In the preparing of the protective substrate 300, the protective substrate 300 may be placed on the solar cell panel 200.
In the preparing of the filler 40, the filler 40 may be prepared between the solar cell panel 200 and the protective substrate 300. The filler 40 may include resin.
In the placing of the frame 100, the frame 100 for receiving the solar cell panel 200 and the protective substrate 300 may be placed.
In the performing of the lamination, the filler 40 may be laminated. The lamination is performed after performing the placing of the frame 100. That is, the filler 40 may be laminated at the same time as the frame 100 is mounted. Thus, the process may be simplified.
In the performing of the lamination, a part of the filler 40 may surround the solar cell panel 200. In detail, in the performing of the lamination, the part of the filler 40 may be placed between the solar cell panel 200 and the frame 100. That is, in the performing of the lamination, a part of the filler 40 flows out to surround the solar cell panel 200 and the protective substrate 300 in the frame 100.
In the performing of the lamination, the filler 40 may be cured to form the buffer sheet (see, reference numeral 410 of FIG. 3). Thus, the buffer sheet 400 may include a buffer portion (see, reference numeral 410 in FIG. 3) placed between the solar cell panel 200 and the protective substrate 300, and a sealing portion (see, reference numeral 420 in FIG. 1) placed between the solar cell panel 200 and the frame 100.
According to the embodiment, the sealing portion 420 and the buffer portion 410 may be formed through the same process, so that the entire process may be simplified.
Any reference in this specification to “one embodiment,” “an embodiment,” “example embodiment,” etc., means that a particular feature, structure, or characteristic described in connection with the embodiment is included in at least one embodiment of the invention. The appearances of such phrases in various places in the specification are not necessarily all referring to the same embodiment. Further, when a particular feature, structure, or characteristic is described in connection with any embodiment, it is submitted that it is within the purview of one skilled in the art to effect such feature, structure, or characteristic in connection with other ones of the embodiments.
Although embodiments have been described with reference to a number of illustrative embodiments thereof, it should be understood that numerous other modifications and embodiments can be devised by those skilled in the art that will fall within the spirit and scope of the principles of this disclosure. More particularly, various variations and modifications are possible in the component parts and/or arrangements of the subject combination arrangement within the scope of the disclosure, the drawings and the appended claims. In addition to variations and modifications in the component parts and/or arrangements, alternative uses will also be apparent to those skilled in the art.

Claims

1. A solar cell module comprising:

a solar cell panel;

a protective substrate on the solar cell panel;

a buffer portion between the solar cell panel and the protective substrate;

a frame surrounding the solar cell panel and receiving the solar cell panel therein; and

a sealing portion between the solar cell panel and the frame,

wherein the sealing portion extends from the buffer portion.

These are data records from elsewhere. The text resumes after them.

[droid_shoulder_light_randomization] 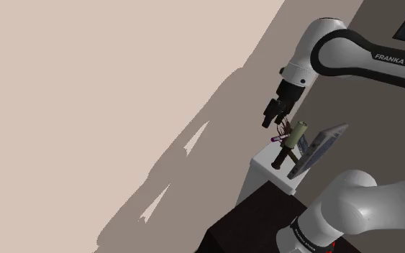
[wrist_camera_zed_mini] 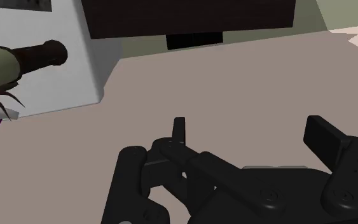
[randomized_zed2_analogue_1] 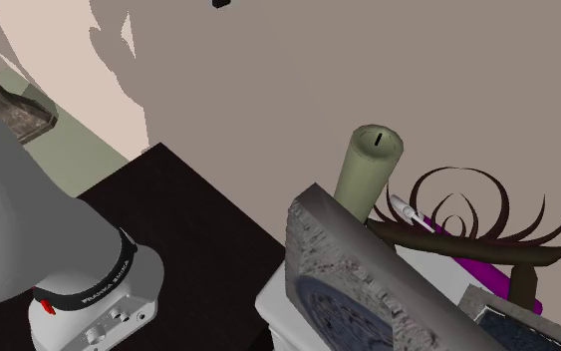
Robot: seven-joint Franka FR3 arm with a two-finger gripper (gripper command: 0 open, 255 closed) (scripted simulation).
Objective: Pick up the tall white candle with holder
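in the shoulder view, from the left: my hand (droid_shoulder_light_randomization: 275, 117) hangs just up and left of the candle (droid_shoulder_light_randomization: 298, 131), not touching it. in the wrist view my fingers (wrist_camera_zed_mini: 179, 130) stand wide apart with nothing held, only taupe floor (wrist_camera_zed_mini: 234, 83) behind them. a purple thing (droid_shoulder_light_randomization: 275, 138) shows just below my hand. the candle, pale olive, sits in a dark holder (droid_shoulder_light_randomization: 287, 154) on the white counter (droid_shoulder_light_randomization: 264, 176). in the second exterior view a curly dark ornament (randomized_zed2_analogue_1: 477, 214) spreads beside it. a grey frame (droid_shoulder_light_randomization: 323, 144) leans just right of the candle. my dark stand (droid_shoulder_light_randomization: 255, 223) is at the lower right.
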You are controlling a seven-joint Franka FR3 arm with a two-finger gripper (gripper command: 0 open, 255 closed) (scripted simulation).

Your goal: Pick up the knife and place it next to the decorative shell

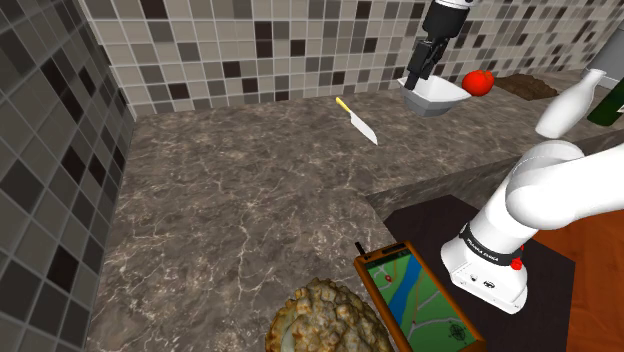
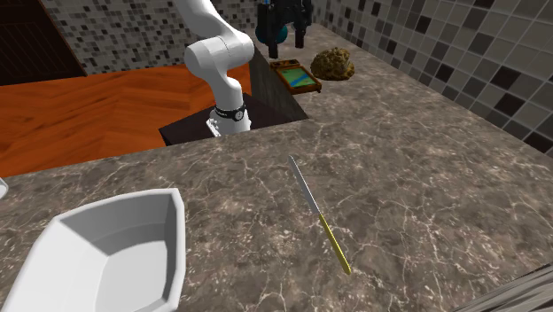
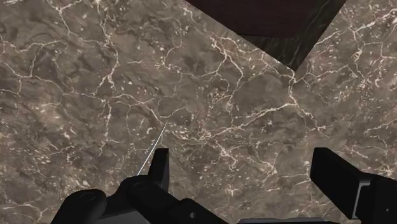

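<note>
The gripper hangs high, fingers wide apart and empty, probably to come down over the knife. It lies flat on the counter below, just outside one finger; the shell sits well apart from both.

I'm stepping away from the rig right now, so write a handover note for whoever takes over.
Gripper: open, holding nothing, above the counter.
Knife: flat on the counter near the white bowl, not yet picked up.
Shell: at the counter's opposite end, far from the knife.
Done: nothing.
Left: grasp the knife, carry it over, set it down next to the shell.
</note>
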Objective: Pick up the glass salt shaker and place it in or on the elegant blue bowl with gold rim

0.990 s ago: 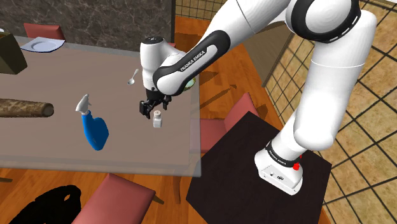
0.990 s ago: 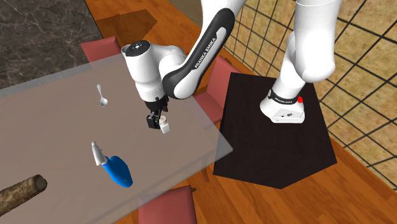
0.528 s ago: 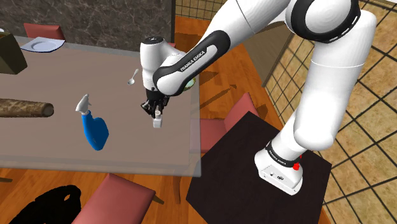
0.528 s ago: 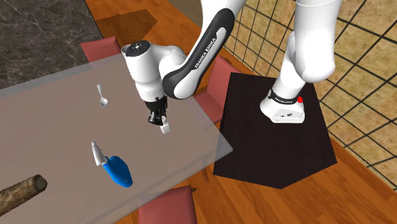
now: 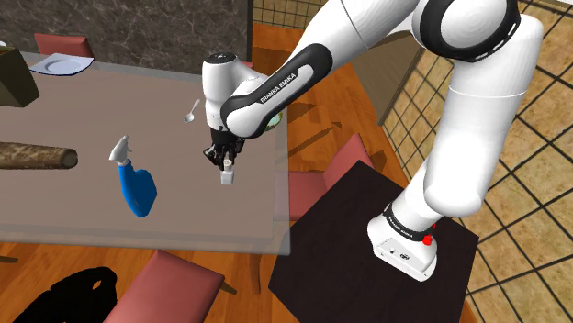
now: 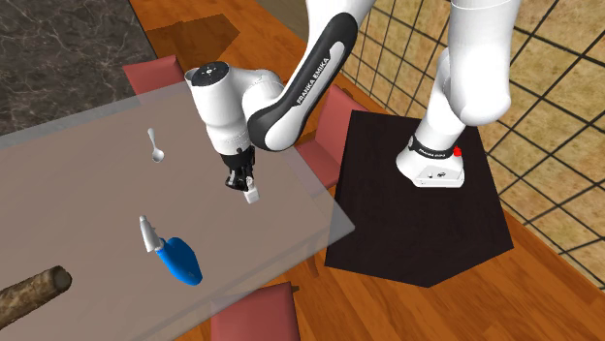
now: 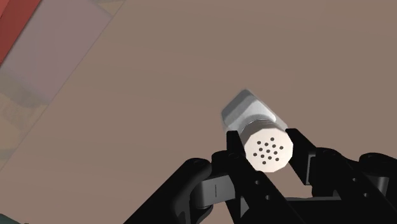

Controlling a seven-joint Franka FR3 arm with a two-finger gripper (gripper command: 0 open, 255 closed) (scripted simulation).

2. The solar cell module of claim 1, wherein the buffer portion and the sealing portion include a same material.

3. The solar cell module of claim 1, wherein the buffer portion and the sealing portion are integrally formed with each other.

4. The solar cell module of claim 1, wherein the sealing portion surrounds the solar cell panel and the protective substrate in the frame.

5. The solar cell module of claim 1, wherein the sealing portion surrounds rims of the solar cell panel and the protective substrate.

6-13. (canceled)

14. The solar cell module of claim 1, wherein the sealing portion extends form the buffer portion.

15. The solar cell module of claim 1, wherein the buffer and sealing portions are formed ethylene vinyl acetate (EVA) resin.

16. The solar cell module of claim 1, wherein the sides of the solar cell panel, the protective substrate, and the sealing portion are fixedly inserted into the frame.